UCR - CS 242 - Winter 2024

Instructions: Submit paper in Canvas by 2/24. This is individual assignment. No handwritten submissions allowed.

Exercise A

Consider the following document D, taken from a collection C.

"The University of California, Riverside is one of 10 universities within the prestigious University of California system, and the only UC located in Inland Southern California. Widely recognized as one of the most ethnically diverse research universities in the nation."

Consider the following two queries:

Q1: university Riverside
Q2: diverse university

Characteristics of collection C are as follows:

# docs in collection C: 10000
# docs in C that contain "Riverside": 100
# docs in C that contain "university/ies": 500
# docs in C that contain "diverse": 250

Compute the scores of Q1 and Q2 for D, using (a) BM25, and (b) Unigram Language Model (with smoothing method of your choice). Make and state any assumptions necessary, e.g., about the constants in BM25.

Exercise B

1) Write a program, in the language of your choice, to compute the PageRank scores of a graph.

Then, use your program to compute the PageRank score of each node in the graph below.

Show the output of your program for each iteration, that is, the PR scores for each iteration until it converges.

Use epsilon=0.01 as convergence threshold.

In how many iterations does the computation converge?

2) Repeat when only A is in the base set.

Exercise C

Show how MapReduce can be used to efficiently solve the following problem:

Given a collection of input documents, output all bigrams with pointwise mutual information greater than a constant T.

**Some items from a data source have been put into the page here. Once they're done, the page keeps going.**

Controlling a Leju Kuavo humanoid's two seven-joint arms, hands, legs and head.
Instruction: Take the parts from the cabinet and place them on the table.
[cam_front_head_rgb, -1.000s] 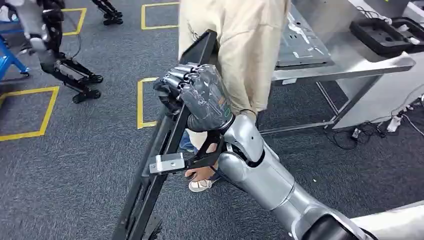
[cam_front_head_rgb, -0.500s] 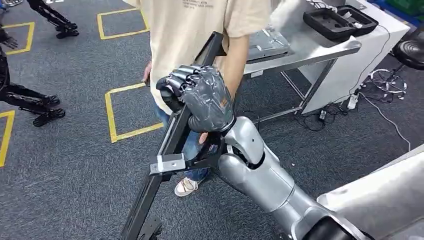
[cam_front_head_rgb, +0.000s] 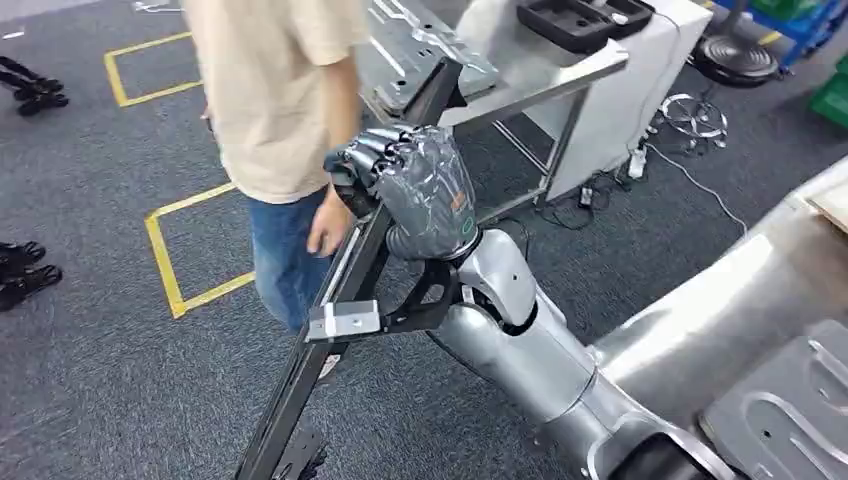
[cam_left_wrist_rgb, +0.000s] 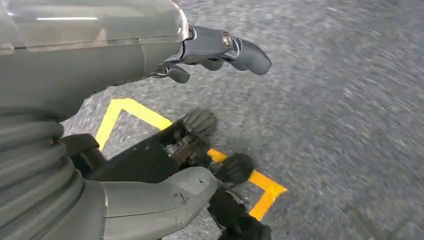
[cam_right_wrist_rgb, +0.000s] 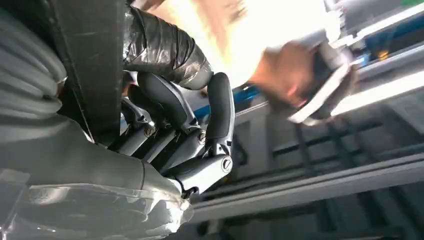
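one person (cam_front_head_rgb: 270, 120) in a beige shirt and jeans stands at 11 o'clock on the grey carpet (cam_front_head_rgb: 90, 340), just beside the long black part (cam_front_head_rgb: 330, 320). the part runs from 7 o'clock up toward 12 o'clock, its top end near the metal table (cam_front_head_rgb: 540, 85). right hand (cam_front_head_rgb: 415, 190), fingers wrapped round the part, grips it at mid-length. left hand (cam_left_wrist_rgb: 165, 60) hangs over the floor, fingers apart, holding nothing.
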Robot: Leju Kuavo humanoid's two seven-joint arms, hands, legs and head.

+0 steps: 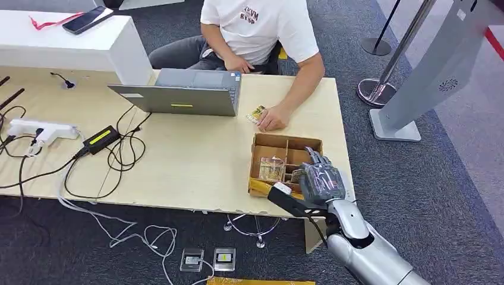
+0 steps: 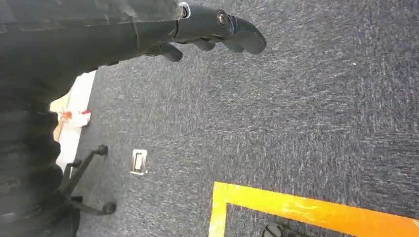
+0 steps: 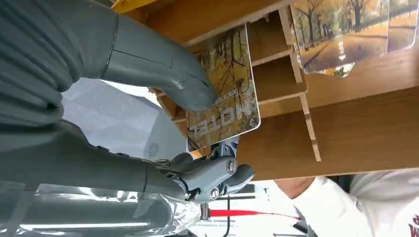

The pointwise mutual information of two words a,b is computed as P(a,b)/(P(a)P(b)), where P(a,b) is the probability they appear together as bigram a,b.

Write pseudocode for map and reduce functions.

How would you use a Combiner to optimize your program?

Exercise D

Consider query Q that has a total of 7 relevant results in the collection, and a search engine that returns results:

r r x x x x r x x r, where r is a relevant result and x is not relevant.

1) Compute Precision-at-5, Recall-at-5, F1-at-5, Average Precision, and DCG-at-5 (assuming relevant results have score 1 and non-relevant 0).

2) Mention an application where higher precision is more important than higher recall and one for the opposite.